In all honesty, I was not looking forward to Happy-Go-Lucky because, based on the marketing, it seemed to be consciously aiming for that bullshit quirkiness factor American audiences eat up. From the posters and trailers, you'd assume this film was basically Juno driving around in Little Miss Sunshine's yellow QuirkMobile.
In fact, Happy-Go-Lucky is not only not that film, it in many ways seems to be a conscious inversion of it. The first fifteen minutes introduces Poppy (Sally Hawkins), the world's most preposterously, infuriatingly upbeat character. What's that?! She takes trampolene lessons! Wot, wot?! There she is making childish paper masks in her flat!!!

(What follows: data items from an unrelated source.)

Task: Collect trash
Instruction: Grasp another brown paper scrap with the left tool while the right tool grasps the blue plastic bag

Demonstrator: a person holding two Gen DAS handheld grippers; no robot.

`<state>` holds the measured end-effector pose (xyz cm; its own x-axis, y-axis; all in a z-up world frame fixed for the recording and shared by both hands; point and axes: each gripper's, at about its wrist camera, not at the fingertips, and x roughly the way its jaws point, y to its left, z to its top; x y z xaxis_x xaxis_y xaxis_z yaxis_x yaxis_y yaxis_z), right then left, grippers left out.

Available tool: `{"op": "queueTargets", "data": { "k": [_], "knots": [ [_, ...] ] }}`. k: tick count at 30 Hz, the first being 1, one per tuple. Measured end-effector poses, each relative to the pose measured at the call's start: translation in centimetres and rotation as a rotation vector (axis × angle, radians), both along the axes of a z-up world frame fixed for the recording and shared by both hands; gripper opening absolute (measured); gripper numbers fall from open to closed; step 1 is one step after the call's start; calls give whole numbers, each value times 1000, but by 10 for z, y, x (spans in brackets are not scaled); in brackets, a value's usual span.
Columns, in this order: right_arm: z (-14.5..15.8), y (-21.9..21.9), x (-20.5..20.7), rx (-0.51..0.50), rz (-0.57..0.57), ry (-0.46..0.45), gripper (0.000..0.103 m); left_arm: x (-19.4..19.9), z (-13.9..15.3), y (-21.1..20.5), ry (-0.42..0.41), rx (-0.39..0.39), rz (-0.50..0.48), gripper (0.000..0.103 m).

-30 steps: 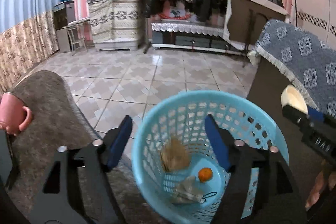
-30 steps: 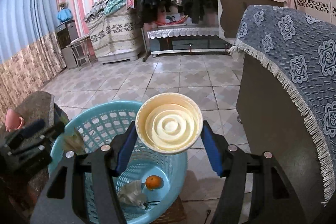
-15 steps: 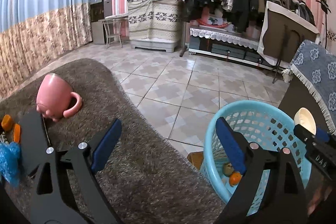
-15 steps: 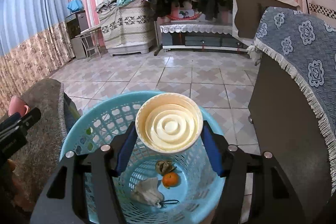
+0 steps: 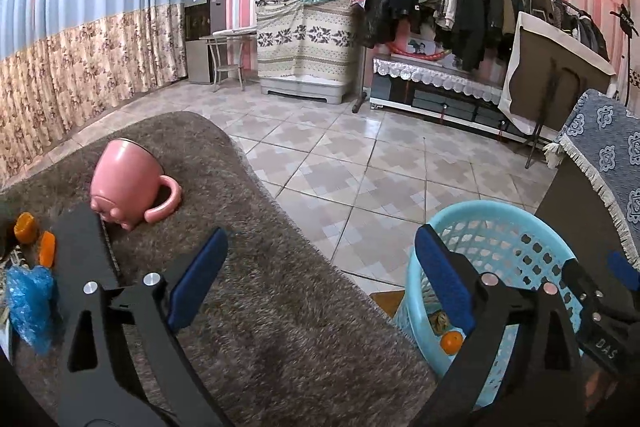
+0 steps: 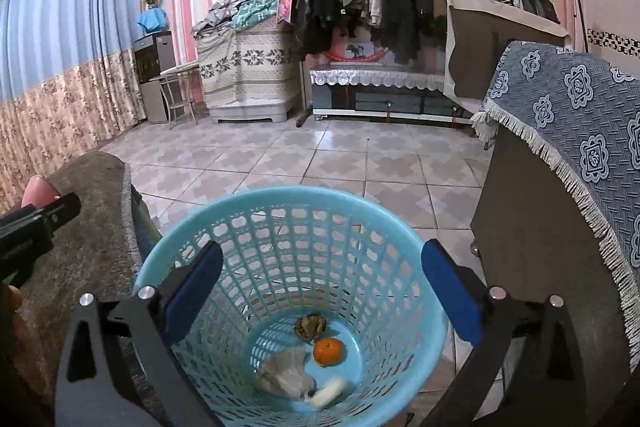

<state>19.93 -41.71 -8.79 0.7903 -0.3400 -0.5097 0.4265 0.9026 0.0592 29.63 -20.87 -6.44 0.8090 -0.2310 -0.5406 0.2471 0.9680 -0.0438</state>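
Observation:
A light blue plastic basket (image 6: 296, 203) stands on the floor beside a table covered in grey shag cloth (image 5: 280, 327). Inside lie an orange (image 6: 328, 351), a brown crumpled scrap (image 6: 310, 325), a grey wad (image 6: 286, 373) and a cream paper cup (image 6: 330, 391) on its side. My right gripper (image 6: 320, 291) is open and empty above the basket. My left gripper (image 5: 320, 275) is open and empty over the table's right end, with the basket (image 5: 516, 223) to its right. On the table at far left lie orange pieces (image 5: 46, 247) and a blue plastic bag (image 5: 30, 301).
A pink mug (image 5: 128, 183) lies upside down on the cloth. A black flat object (image 5: 82, 251) lies beside it. A dark cabinet with a blue patterned cover (image 6: 568, 131) stands right of the basket. Tiled floor (image 6: 320, 155), a clothes rack and furniture lie beyond.
My right gripper opened and the cream cup dropped into the basket. My left gripper swung left, from above the basket to over the table.

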Motion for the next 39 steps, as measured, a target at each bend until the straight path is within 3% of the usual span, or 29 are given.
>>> {"op": "queueTargets", "data": {
  "k": [4,11,20,23,30,33,39],
  "knots": [
    [3,5,0,-1,8,3,97,-13,9,18,-17,-5,19,97],
    [9,19,-2,24,20,-24,97,-39,21,63,-23,-7,80,97],
    [16,69,5,-2,131,-26,97,-77,21,145,-29,41,207,97],
    [20,83,9,-4,156,-28,97,-87,17,175,-38,80,263,97],
    [21,122,18,-64,238,2,97,-103,1,255,3,85,385,97],
    [20,135,23,-29,285,12,97,-103,-8,286,26,102,440,97],
    [13,159,26,-76,336,44,97,-103,-21,344,67,52,518,97]
  ]
}}
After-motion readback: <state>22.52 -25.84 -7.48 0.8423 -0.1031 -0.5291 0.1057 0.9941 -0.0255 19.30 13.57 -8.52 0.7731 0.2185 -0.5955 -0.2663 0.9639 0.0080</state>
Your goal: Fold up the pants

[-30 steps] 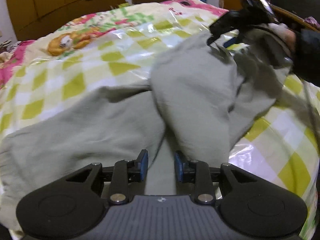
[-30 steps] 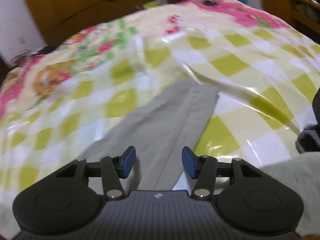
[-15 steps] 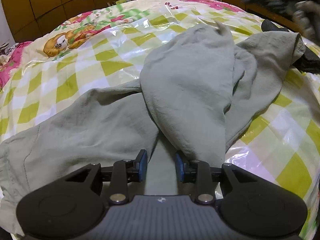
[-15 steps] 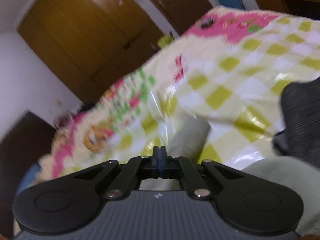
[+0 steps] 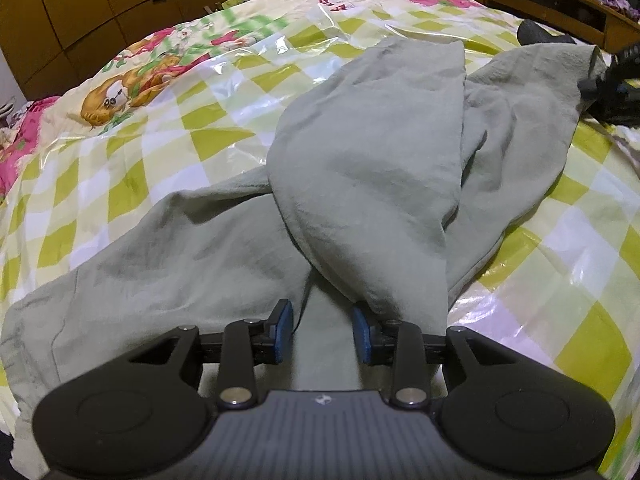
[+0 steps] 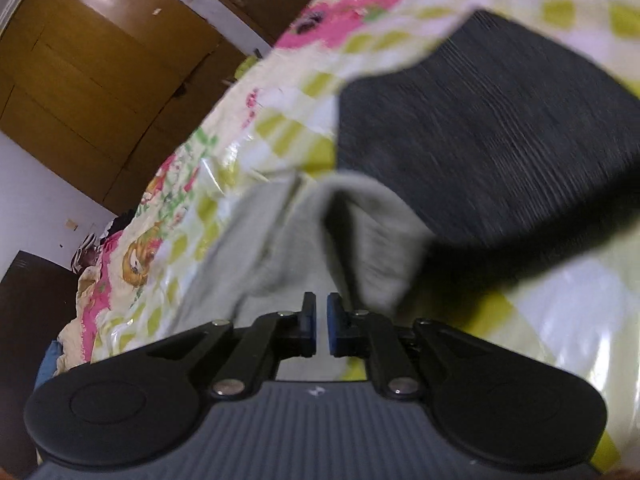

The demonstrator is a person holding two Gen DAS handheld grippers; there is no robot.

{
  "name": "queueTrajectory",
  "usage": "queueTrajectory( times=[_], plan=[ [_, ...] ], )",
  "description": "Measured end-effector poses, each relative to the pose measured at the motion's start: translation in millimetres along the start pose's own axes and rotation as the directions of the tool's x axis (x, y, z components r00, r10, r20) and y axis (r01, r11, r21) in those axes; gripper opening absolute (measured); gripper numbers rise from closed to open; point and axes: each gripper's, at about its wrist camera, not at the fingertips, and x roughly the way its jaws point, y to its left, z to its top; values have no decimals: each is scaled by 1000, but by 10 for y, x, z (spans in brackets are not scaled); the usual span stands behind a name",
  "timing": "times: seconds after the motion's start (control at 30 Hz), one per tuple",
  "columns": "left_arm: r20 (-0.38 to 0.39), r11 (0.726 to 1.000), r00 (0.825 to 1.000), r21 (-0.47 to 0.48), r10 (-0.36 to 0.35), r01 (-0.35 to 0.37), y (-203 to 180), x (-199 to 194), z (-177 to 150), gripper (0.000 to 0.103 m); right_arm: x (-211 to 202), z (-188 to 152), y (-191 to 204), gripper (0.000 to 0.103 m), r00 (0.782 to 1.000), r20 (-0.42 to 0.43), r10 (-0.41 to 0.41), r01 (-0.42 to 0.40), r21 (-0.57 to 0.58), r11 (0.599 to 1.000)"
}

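Pale grey-green pants (image 5: 360, 168) lie on the checked bedcover, one leg crossed over the other, waist part at the near left. My left gripper (image 5: 322, 330) is open, its blue pads either side of a strip of pants fabric at the crotch. My right gripper (image 6: 319, 330) has its jaws almost closed on the edge of a pant leg (image 6: 304, 236); it shows at the right edge of the left wrist view (image 5: 612, 80), holding the leg end. The view is tilted and blurred.
The bed has a glossy yellow-green checked cover (image 5: 192, 112) with pink cartoon print. A dark ribbed garment (image 6: 500, 132) lies beside the pant leg. Brown wardrobes (image 5: 80, 12) stand behind; a wooden desk (image 5: 560, 4) is at the far right.
My right gripper closed, then swung down to the pant leg end and took hold of it. The crossed leg settled flat on the bed. My left gripper stayed in place.
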Motion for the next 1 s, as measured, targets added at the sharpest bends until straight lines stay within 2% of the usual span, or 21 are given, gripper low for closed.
queueTrajectory(
  times=[0.03,0.07,0.1,0.13,0.2,0.27,0.33,0.4,0.5,0.57,0.63,0.67,0.8,0.83,0.9,1.0],
  plan=[
    [-4,1000,1000,6,2,-2,-9,4,9,47,42,-20,-41,12,1000,-27,-6,5,-12,1000],
    [-8,1000,1000,9,4,-4,-12,9,14,47,79,-38,-64,12,998,-27,-51,51,-33,998],
    [-11,1000,1000,8,7,-6,-15,10,21,47,95,-39,-80,13,995,-13,-96,95,-60,994],
    [-15,1000,1000,8,10,-10,-21,10,29,47,96,-19,-103,10,995,5,-103,103,-80,991],
    [-19,1000,1000,14,16,-16,-41,11,47,47,50,101,-184,10,985,81,-150,155,-52,987],
    [-20,1000,1000,17,18,-18,-70,18,77,47,50,258,-333,3,987,79,-137,137,6,991],
    [-22,1000,1000,21,18,-17,-91,34,101,47,64,370,-406,1,987,80,-141,139,30,990],
    [-24,1000,1000,25,19,-19,-106,48,123,47,15,489,-367,0,973,148,-178,183,-24,983],
    [-28,999,999,27,20,-19,-115,61,133,47,-136,771,-458,0,940,262,-219,229,-10,973],
    [-29,1000,999,22,22,-21,-119,65,137,47,-160,915,-506,0,941,222,-256,258,21,966],
    [-27,1000,999,13,22,-22,-118,66,133,47,-237,822,-414,16,951,180,-250,254,5,967],
    [-25,1000,999,6,21,-21,-111,65,131,47,-306,694,-339,18,954,170,-248,255,-16,967],
    [-21,1000,1000,-5,17,-17,-93,66,110,47,-548,278,-247,38,979,164,-125,118,51,992],
    [-21,1000,1000,-1,17,-17,-94,65,108,47,-565,253,-273,47,980,167,-104,95,62,993],
    [-24,1000,1000,10,20,-20,-99,69,108,47,-428,295,-323,57,987,142,-78,66,88,994],
    [-26,1000,999,12,23,-23,-105,72,109,47,-112,445,-419,56,985,158,-71,47,148,988]
  ],
)
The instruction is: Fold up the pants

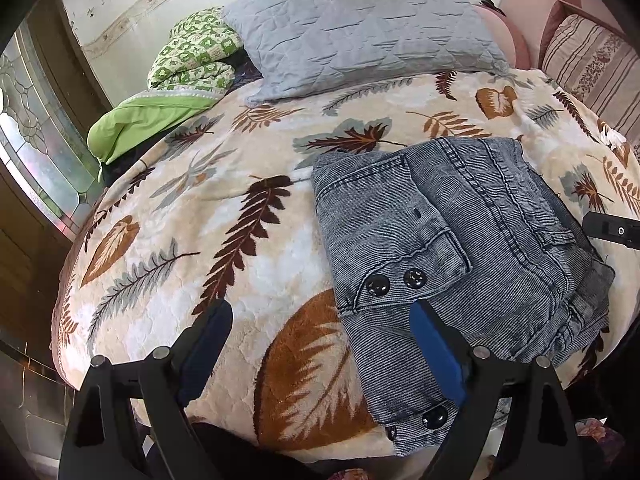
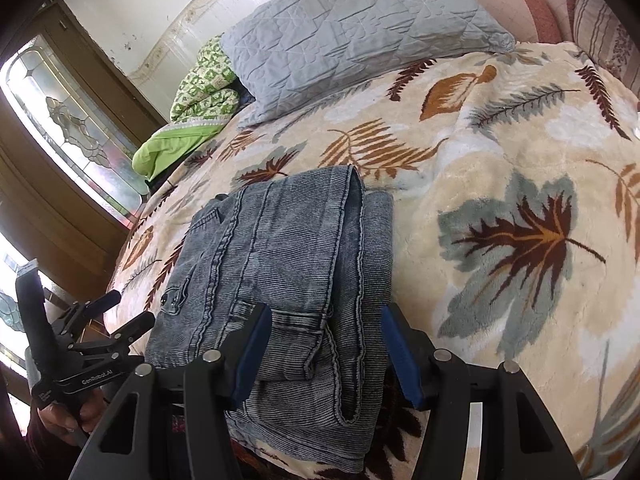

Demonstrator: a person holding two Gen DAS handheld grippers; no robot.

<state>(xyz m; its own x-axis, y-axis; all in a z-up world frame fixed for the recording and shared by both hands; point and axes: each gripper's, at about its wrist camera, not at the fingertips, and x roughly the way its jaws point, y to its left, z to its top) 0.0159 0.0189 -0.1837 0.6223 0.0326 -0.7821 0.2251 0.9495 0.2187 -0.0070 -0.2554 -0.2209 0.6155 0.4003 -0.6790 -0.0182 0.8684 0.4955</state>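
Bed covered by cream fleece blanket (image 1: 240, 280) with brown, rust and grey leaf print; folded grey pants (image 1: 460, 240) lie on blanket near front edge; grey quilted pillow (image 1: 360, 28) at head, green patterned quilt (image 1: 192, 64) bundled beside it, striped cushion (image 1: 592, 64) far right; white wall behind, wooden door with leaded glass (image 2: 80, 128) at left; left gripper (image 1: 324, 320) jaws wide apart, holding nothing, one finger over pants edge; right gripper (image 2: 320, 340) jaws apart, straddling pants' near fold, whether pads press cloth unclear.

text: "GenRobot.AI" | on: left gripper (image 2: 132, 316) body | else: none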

But it is to Leigh's great credit that all the Fox Searchlight Quirkshit® is well-grounded in real life, and in the truth of the character. Where Leigh's knack for exposing human ugliness was once his focus, here he seems to be doing an older, wiser revisitation of Naked: seeing the potential for humans to truly be good.
And what's most refreshing about HGL is that Leigh manages to let the various threads of the story unfold without judgment or cynicism—in various places it recalls Life is Sweet and Career Girls in terms of simply letting the characters be who they are. And just when you think he is about to give Poppy some kind of dark comeuppance for all her optimism he doesn't. Leigh now is willing to see the possibility for someone to be helplessly full of joy as another might be helplessly despairing.
It's a damn good movie, one of the best I've seen in a long time. Hawkins deserves every lick of praise she received for her performance, and the ensemble cast is, as expected, right on the money. In a time where seemingly everyone with access to the Internet wastes no time showing the world how snarky they can be, it's inspiring to see a filmmaker like Mike Leigh showing how shallow this attitude really is.
I'm frankly at a loss to think of a storyteller so consistently proving himself a Great Artist: putting creations out into the world that will unquestionably still be there 100 years on. Certainly the same won't be said of the many people whose Twittered dismissals of films like this one barely register even right now.